-- What you are asked to do --
Please repeat the lines below, exactly and only, from the one that holds "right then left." through the one that holds "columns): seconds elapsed".
++++
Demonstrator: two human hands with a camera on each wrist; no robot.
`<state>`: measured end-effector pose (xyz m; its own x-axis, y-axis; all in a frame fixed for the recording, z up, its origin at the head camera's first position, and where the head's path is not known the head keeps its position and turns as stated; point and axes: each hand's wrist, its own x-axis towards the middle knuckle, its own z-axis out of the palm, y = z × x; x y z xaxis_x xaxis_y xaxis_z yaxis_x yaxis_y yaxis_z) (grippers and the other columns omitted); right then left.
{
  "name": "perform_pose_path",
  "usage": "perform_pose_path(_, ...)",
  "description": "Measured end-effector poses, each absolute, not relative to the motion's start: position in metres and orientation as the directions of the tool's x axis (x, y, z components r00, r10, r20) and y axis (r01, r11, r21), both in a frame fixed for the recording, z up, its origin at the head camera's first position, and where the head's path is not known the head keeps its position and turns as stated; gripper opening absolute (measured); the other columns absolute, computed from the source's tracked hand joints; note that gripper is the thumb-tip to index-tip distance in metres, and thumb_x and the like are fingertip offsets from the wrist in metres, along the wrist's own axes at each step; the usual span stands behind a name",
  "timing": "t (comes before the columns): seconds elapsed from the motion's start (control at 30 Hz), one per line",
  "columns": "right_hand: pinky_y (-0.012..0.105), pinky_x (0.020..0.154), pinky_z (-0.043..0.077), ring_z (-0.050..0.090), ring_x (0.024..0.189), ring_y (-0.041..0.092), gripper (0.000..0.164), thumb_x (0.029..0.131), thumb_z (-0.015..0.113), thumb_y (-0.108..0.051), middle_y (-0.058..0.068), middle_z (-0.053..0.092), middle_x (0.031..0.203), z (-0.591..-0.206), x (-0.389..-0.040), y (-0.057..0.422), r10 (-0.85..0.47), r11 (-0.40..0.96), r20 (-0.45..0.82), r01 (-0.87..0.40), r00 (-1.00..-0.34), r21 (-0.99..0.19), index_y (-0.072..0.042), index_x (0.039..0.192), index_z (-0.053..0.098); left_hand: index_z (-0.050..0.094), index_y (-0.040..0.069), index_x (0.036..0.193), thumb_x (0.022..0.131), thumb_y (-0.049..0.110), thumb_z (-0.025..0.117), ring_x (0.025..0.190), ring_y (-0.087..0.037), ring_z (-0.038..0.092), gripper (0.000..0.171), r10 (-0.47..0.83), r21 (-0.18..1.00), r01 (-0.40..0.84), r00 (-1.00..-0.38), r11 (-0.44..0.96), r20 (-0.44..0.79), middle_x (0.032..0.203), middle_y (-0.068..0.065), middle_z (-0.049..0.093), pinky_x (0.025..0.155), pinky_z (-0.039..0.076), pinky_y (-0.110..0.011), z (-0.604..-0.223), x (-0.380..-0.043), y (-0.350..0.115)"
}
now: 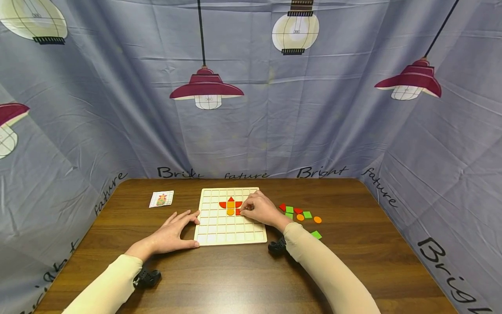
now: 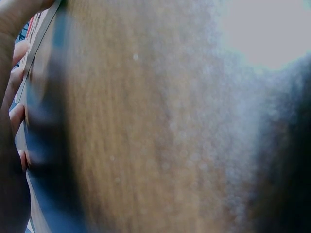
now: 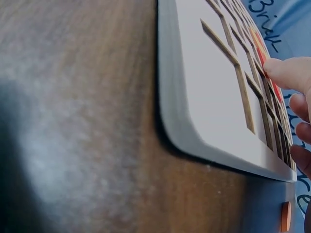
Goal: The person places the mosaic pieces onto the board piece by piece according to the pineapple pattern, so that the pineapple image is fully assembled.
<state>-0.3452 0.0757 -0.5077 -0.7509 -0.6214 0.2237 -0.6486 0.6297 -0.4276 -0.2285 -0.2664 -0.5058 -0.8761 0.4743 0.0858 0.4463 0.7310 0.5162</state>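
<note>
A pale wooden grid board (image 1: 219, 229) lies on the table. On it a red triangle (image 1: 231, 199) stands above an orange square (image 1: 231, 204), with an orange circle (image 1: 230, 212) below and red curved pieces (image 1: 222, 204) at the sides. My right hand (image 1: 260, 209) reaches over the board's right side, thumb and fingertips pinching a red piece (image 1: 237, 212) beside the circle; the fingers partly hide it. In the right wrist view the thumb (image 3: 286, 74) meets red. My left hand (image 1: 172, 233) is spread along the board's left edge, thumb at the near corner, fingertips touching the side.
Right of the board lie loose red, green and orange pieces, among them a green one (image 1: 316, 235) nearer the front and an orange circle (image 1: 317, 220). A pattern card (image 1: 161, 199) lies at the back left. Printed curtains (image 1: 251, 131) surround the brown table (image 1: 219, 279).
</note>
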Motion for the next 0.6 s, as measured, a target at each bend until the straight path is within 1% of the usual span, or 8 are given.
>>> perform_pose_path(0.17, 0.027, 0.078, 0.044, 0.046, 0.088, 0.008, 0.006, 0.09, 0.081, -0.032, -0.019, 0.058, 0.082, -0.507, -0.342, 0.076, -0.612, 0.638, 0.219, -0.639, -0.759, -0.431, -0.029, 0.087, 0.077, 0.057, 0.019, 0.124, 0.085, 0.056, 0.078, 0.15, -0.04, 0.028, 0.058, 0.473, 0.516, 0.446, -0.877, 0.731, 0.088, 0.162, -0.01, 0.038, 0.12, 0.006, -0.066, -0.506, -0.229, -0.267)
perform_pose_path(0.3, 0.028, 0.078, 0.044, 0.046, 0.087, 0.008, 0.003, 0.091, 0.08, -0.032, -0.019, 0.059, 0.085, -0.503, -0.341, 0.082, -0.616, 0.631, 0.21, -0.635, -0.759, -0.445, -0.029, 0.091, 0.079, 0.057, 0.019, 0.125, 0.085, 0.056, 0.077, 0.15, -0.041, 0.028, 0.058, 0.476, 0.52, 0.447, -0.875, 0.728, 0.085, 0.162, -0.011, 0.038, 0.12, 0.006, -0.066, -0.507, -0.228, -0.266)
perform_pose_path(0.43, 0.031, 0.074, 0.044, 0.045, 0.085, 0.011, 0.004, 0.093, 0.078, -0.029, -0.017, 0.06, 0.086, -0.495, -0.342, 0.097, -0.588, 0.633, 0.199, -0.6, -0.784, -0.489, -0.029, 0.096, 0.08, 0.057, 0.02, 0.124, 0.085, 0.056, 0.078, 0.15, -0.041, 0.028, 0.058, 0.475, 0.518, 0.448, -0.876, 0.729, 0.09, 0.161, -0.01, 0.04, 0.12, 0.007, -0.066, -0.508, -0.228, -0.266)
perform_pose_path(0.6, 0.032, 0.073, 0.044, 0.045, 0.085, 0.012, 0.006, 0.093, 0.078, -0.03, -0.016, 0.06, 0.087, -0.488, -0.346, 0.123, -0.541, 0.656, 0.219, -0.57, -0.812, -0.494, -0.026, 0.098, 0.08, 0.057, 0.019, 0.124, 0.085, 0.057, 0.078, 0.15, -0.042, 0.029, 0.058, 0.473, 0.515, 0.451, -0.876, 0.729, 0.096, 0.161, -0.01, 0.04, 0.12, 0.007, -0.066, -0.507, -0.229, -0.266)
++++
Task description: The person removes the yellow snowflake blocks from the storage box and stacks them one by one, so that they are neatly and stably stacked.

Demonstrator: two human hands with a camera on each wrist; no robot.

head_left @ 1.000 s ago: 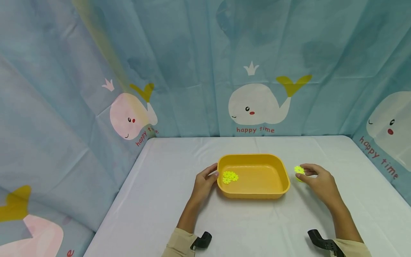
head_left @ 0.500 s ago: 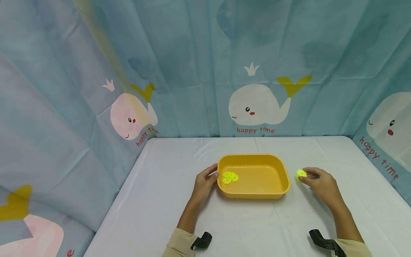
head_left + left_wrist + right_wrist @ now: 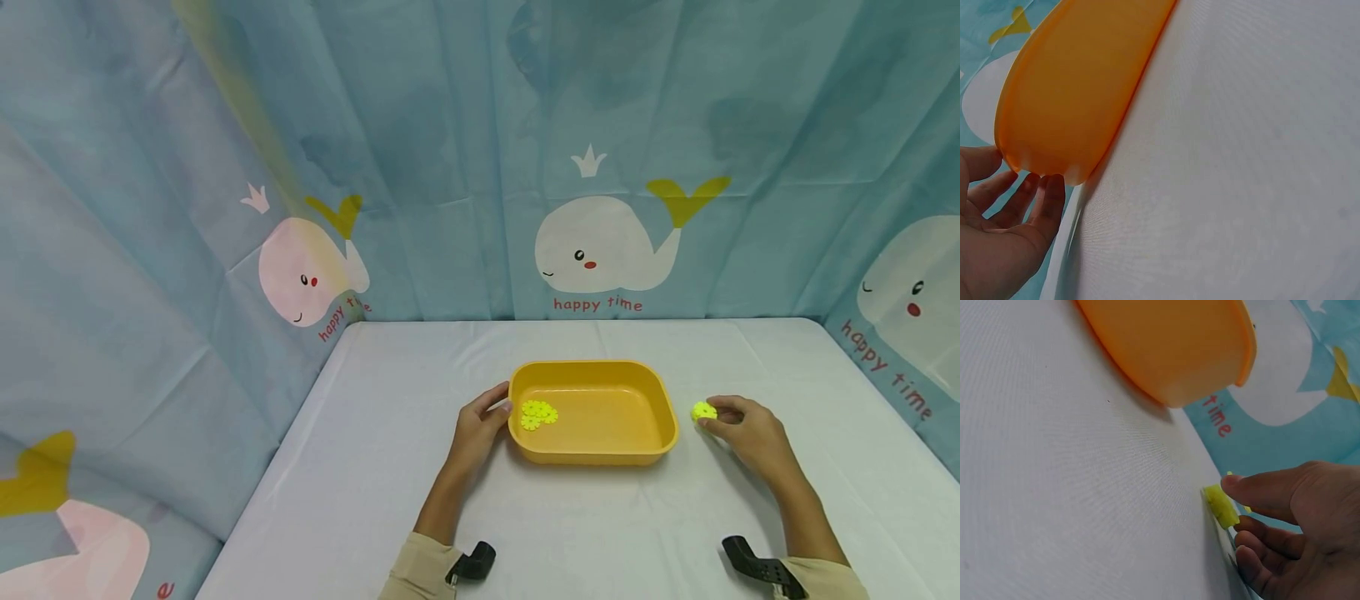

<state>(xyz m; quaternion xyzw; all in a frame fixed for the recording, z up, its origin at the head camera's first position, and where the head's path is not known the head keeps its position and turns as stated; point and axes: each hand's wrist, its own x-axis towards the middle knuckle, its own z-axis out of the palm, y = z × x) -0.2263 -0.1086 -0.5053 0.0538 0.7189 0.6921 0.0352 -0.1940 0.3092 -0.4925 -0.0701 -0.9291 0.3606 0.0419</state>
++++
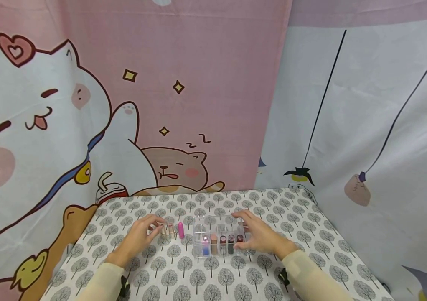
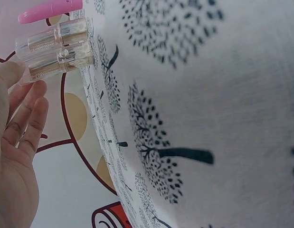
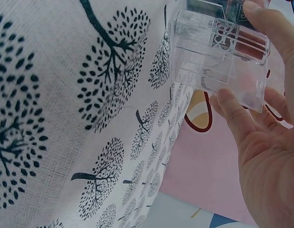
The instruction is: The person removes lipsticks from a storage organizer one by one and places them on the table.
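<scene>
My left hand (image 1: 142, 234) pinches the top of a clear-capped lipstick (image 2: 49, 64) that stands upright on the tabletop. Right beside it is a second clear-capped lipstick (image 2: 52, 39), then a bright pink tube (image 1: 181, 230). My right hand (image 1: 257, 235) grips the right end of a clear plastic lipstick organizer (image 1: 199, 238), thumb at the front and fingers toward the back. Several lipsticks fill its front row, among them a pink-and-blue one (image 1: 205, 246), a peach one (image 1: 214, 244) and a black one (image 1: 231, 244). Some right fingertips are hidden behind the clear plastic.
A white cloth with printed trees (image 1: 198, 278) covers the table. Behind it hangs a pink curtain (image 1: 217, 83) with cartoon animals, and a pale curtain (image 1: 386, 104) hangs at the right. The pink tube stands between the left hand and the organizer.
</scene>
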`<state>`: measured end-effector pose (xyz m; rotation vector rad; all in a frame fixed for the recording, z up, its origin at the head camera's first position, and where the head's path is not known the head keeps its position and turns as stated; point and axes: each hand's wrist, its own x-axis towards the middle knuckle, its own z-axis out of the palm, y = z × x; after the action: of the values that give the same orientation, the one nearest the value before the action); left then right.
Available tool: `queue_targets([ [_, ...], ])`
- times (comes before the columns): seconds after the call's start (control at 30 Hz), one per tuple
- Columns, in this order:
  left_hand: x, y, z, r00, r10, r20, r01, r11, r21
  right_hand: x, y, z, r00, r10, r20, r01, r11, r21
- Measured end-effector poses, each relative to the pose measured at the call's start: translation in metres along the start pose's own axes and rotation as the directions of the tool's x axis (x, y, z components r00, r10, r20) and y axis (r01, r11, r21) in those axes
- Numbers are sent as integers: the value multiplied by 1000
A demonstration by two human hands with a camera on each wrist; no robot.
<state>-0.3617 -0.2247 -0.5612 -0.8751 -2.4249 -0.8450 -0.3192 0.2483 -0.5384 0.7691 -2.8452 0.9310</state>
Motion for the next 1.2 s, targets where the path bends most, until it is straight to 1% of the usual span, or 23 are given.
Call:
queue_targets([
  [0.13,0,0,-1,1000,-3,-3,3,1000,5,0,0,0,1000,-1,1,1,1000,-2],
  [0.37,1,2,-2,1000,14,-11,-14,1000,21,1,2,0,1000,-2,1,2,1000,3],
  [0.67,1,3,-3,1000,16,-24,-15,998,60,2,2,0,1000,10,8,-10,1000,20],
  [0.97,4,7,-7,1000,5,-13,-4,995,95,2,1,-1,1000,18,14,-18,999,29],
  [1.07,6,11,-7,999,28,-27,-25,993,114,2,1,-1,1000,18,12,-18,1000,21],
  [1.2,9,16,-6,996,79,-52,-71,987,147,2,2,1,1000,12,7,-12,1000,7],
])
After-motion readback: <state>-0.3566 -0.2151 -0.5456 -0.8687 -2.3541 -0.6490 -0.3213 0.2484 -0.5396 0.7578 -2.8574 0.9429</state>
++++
-- Task result --
`<state>`: measured end-effector pose (xyz m; its own x-axis, y-axis; all in a frame fixed for the recording, z up, its origin at the head camera's first position, and where the head's path is not known the head keeps its position and turns as stated; point and axes: each hand's wrist, its own x-axis towards the middle knuckle, its own z-axis out of the palm, y = z × x; x y z xaxis_x xaxis_y xaxis_z yaxis_x yaxis_y yaxis_z) (grippers and the other columns omitted); right then left.
{
  "name": "perform_pose_path",
  "usage": "perform_pose_path(_, ...)",
  "description": "Measured end-effector poses, each absolute, not relative to the motion's start: position in metres and orientation as the directions of the tool's x axis (x, y, z components r00, r10, r20) and y axis (r01, r11, r21), both in a frame fixed for the recording, z up, its origin at the head camera's first position, and where the head's path is not known the head keeps its position and turns as stated; gripper opening absolute (measured); the other columns absolute, computed from the source's tracked hand joints; note that gripper is the thumb-tip to index-tip distance in metres, and thumb_x and the like are fingertip offsets from the wrist in metres, along the wrist's own axes at each step; the usual span stands behind a name",
  "timing": "t (comes before the columns): seconds elapsed from the motion's start (control at 30 Hz), one per line",

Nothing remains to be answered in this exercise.